15 dezembro 2010

Xixi fora de hora


A literatura médica registra que entre 2% e 25% das crianças do mundo sofrem de disfunção do trato urinário inferior (DTUI). Para ter uma idéia da faixa em que o Brasil se posiciona nesse espectro, Giovana Teixeira Branco Vaz, professora da Faculdade de Ciências Médicas de Minas Gerais, entrevistou 739 crianças de três escolas públicas. “O estudo apontou uma prevalência de 21,8%, ou seja, mais de um quinto delas é afetado”. CB – Saúde, 13/12/2010.

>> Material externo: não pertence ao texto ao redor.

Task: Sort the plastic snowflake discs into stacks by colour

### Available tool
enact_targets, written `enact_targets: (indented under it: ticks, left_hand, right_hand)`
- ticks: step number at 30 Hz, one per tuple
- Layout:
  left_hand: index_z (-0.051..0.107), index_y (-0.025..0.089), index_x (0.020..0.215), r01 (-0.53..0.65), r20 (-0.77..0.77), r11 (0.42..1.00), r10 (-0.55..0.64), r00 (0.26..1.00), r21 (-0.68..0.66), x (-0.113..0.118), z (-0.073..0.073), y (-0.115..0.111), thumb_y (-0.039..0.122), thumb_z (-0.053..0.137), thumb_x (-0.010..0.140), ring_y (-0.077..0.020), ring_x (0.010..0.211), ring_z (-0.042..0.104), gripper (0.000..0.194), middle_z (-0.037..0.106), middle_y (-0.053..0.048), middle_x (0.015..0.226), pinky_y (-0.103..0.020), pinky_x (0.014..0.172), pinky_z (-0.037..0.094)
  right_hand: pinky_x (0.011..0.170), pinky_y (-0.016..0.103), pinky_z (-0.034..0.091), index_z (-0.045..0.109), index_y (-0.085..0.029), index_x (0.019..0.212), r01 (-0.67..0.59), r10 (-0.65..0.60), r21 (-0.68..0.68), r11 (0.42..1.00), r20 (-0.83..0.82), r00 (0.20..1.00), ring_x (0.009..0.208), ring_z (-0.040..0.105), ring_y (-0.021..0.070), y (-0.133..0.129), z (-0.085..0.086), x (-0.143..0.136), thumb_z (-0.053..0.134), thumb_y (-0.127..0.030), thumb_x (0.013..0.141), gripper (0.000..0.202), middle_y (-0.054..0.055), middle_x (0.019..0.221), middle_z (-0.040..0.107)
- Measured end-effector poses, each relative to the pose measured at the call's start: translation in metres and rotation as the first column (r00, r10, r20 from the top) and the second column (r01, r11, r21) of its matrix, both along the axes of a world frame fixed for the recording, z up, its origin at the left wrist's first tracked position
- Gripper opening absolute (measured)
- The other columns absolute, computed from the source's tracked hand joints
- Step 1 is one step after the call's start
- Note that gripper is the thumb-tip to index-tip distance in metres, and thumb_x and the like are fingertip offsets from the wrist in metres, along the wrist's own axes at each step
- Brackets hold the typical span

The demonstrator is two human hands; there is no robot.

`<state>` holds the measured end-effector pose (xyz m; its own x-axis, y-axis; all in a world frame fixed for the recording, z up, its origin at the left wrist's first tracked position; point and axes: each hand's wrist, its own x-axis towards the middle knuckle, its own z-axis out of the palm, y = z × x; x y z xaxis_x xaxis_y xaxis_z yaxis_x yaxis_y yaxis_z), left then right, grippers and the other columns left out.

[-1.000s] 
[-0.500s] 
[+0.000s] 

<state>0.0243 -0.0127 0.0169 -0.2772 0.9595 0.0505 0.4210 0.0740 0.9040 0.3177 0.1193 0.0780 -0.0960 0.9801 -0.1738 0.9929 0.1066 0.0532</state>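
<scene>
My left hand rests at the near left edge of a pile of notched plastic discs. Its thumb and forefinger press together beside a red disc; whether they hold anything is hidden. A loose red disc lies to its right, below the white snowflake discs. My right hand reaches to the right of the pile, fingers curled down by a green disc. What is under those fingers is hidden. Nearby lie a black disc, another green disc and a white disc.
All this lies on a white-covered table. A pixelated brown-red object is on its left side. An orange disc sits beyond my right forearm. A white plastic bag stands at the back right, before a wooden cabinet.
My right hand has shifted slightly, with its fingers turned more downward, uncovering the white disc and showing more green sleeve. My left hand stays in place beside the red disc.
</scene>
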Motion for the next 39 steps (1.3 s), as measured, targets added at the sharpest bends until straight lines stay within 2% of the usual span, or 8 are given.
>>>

Teresa Cristina Tavares Miranda recebeu um telefonema da escola e saiu às pressas do trabalho para buscar Glorinha na escola. Glorinha chorava muito. Ela não estava com febre, nem havia sido mordida por nenhum coleguinha. Durante a aula fez xixi e se molhou toda. Deixou uma poça amarela sob sua cadeirinha azul. Não era a primeira vez que isso acontecia. Acontecia com frequência. Naquela semana era a terceira vez. E ainda era quarta-feira.
Apesar de ser loirinha de cabelos cacheados e dos olhinhos azuis, Glorinha era rejeitada por seus coleguinhas. Ninguém queria se sentar ao seu lado. Não emprestavam um lápis ou um caderno. Até Luciana, sua única amiga se afastou. Reclamavam que ela fedia a mijo.
Levaram a menina para um tratamento com um fisioterapeuta que rapidamente encontrou solução para o caso que já virava um pesadelo.
Em pouco tempo Glorinha estava totalmente recuperada. Voltou a sorrir e se relacionar bem com a turminha. Para a festa junina da escola foi escolhida para ser a noiva do casamento caipira.
Tudo parecia caminhar para um final feliz na casa da família dos Tavares Miranda. Parecia. Não foi bem assim. O xixi voltou a incomodar como uma cachoeira. Nem julgue você que o fisioterapeuta não trabalhou direito. Nem pense que a Glorinha voltou a se molhar. A história agora foi com o Pedrinho, irmão mais velho, 11 anos.
Pedrinho sempre fora problemático. Foi suspenso na escola por ter sido flagrado fumando no pátio. Um vizinho reclamou por ter visto o menino aos beijos com a filha de doze. Até o padre, tão piedoso, estava incomodado por Pedrinho insistir em chamá-lo de desinteressado sexual.
Quando estava no meio de uma reunião no trabalho, o doutor Tavares Miranda, jovem pai do Pedrinho, recebeu um telefonema da secretaria do clube dizendo que deveria procurar o diretor imediatamente por causa do xixi do Pedrinho.
Não recebeu maiores explicações. Percebeu pelo tom de indignação que o assunto era grave. Ameaçavam o filho de expulsão. Só porque fez xixi na piscina. Um absurdo!
– Todo mundo faz xixi na piscina. Homens e mulheres. Velhos e crianças. Por que Pedrinho não pode? Isso é pessoal! – Resmungou indignado.
Pegou o carro no estacionamento. Como pai, pensou em arregaçar as mangas para brigar com o diretor. Como advogado, esboçou mentalmente um processo judicial contra o abuso de autoridade.
Quando chegou ao clube nem pediu permissão. Entrou logo na sala do diretor.
– O que você tem contra o meu filho? Botando o dedo em riste. – Todos mijam na piscina!
– Mas não da torre de saltos.

Orgulhosamente apresento mais um conto cheio de humor motivado por notícia publicada no Correio Braziliense nesta semana.
Sempre às quartas feiras, antes das 18 horas e com conteúdo entre 2959 e 2997 caracteres.
E daí? Daí que viso um espaço como colunista remunerado.

2 comentários:

Zulmar Lopes disse...

Esta série de crônicas está fantástica, Klotz. Mesmo que o espaço na grande imprensa não surja, merece virar livro.

Klotz disse...

Obrigado mestre Zulmar. Fico honrado com sua leitura.
Esta minha ousadia já rendeu contatos promissores com editores de grandes jornais.
Todo artista se alimenta com a exposição do seu trabalho. Estou muito feliz por ter encontrado mote e motivação para escrever regularmente. É certo que num período curto terei material para publicar um livro. Tenho curiosidade em saber como o destino vai me tratar. Será que todas as histórias serão baseadas em notícias do mesmo jornal?